Problem: For some reason, helm release of kube-prometheus-stack
is stuck in Pending-install
status. What is the correct to install a helm release for this using helm cli
?
Details:
Due to Docker registry k8s.gcr.io
getting frozen, I had to update the Docker image registry to registry.k8s.io
for kube-state-metrics
by updating the values.yaml
as follows:
kube-state-metrics:
prometheusScrape: true
image:
repository: registry.k8s.io/kube-state-metrics/kube-state-metrics
tag: v1.9.8
pullPolicy: Always
namespaceOverride: ""
rbac:
create: true
podSecurityPolicy:
enabled: true
After that, when I tried update the helm release for kube-prometheus-stack
using same version of 14.9.0
, it failed with status Failed
for helm release. Upon retrying, it deleted the previous helm release and created a new one. All the components by the new one created successfully but the helm release got stuck in the Pending-install
status.
I waited for almost 30 minutes but no success. I also tried deleting helm release, rollbacking helm release, deleting helm release secret but got no success.

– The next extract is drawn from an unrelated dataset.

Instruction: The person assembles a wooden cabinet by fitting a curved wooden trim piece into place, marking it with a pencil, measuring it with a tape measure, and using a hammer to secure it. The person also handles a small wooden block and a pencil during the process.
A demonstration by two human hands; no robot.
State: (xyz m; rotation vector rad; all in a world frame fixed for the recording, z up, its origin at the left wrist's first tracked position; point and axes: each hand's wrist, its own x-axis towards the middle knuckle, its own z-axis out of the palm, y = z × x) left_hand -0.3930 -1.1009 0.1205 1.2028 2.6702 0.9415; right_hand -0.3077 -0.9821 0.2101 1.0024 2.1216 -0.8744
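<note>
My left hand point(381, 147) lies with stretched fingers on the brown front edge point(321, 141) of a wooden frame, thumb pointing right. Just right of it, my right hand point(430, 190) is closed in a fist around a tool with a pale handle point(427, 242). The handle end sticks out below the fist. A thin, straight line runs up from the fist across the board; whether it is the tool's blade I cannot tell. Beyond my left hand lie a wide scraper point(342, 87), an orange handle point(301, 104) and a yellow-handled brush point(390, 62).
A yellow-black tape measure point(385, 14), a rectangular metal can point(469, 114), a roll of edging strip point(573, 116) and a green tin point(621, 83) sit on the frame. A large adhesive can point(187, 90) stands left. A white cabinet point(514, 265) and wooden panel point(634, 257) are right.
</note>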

What could be the issue? How can I solve it?
Solution: After some investigation, I found that there was a job named kube-prometheus-stack-admission-patch
which was failing with BackoffLimitExceeded
error. It was some kind of an initializing job. Deleting the job (not pod) fixed the issue and the helm release changed its status to Deployed
.
Error Log in kube-prometheus-stack-admission-patch
job:
W0331 10:58:03.079451 1 client_config.go:608] Neither --kubeconfig nor --master was specified. Using the inClusterConfig. This might not work.
{"level":"info","msg":"patching webhook configurations 'kube-prometheus-stack-admission' mutating=true, validating=true, failurePolicy=Fail","source":"k8s/k8s.go:39","time":"2023-03-31T10:58:03Z"}
{"err":"the server could not find the requested resource","level":"fatal","msg":"failed getting validating webhook","source":"k8s/k8s.go:48","time":"2023-03-31T10:58:03Z"}